Pyrenula diamantinensis

Scientific classification
- Kingdom: Fungi
- Division: Ascomycota
- Class: Eurotiomycetes
- Order: Pyrenulales
- Family: Pyrenulaceae
- Genus: Pyrenula
- Species: P. diamantinensis
- Binomial name: Pyrenula diamantinensis C.O.Mendonça, Aptroot & M.Cáceres (2016)

= Pyrenula diamantinensis =

- Authority: C.O.Mendonça, Aptroot & M.Cáceres (2016)

Species of lichen-forming fungus

Pyrenula diamantinensis is a crustose (crust-forming), bark-dwelling lichen in the family Pyrenulaceae. It was described as new in 2016 from specimens collected in the Chapada Diamantina region of Bahia, Brazil. The thallus is thin, yellowish brown, and somewhat shiny, with patches of whitish dusting and pseudocyphellae (tiny pores in the surface) that are often eroded; it lacks a visible border zone. The algal partner is a green alga.
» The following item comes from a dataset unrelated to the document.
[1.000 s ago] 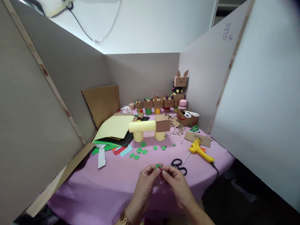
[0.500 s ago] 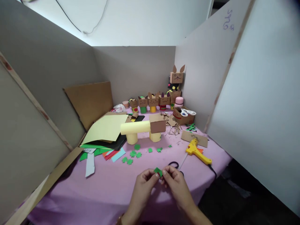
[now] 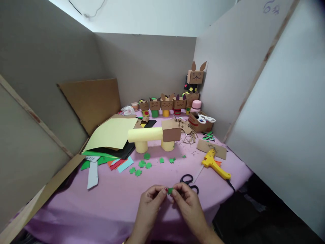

Its fruiting bodies (perithecia) are partly sunken in the thallus, flattened to nearly spherical, and usually 0.3–0.5 mm across, commonly occurring in groups of 2–10 that touch side-by-side but are not completely fused. The pore-like openings (ostioles) are apical and black, and the sterile tissue inside is not filled with oil droplets (not inspersed). The asci contain eight ascospores in two rows. The brown spores are divided into 4 cells by 3 septa and measure 26–33 × 11–16 μm. They are and have mostly obliquely quadrangular internal spaces, with rounded ends and no gelatinous sheath or ornamentation. Pycnidia (asexual fruiting bodies) were not observed. Chemical spot tests were negative (K−, UV−), and thin-layer chromatography detected no lichen substances.

The species is known from primary forest, where it grows on smooth bark of trees and branches. The type locality is near Povoado Ouro Verde–Catolé at about 1636 m elevation, and it has been collected growing alongside Pyrenula lilacina. As of 2025, it had not been reported from any other Brazilian states.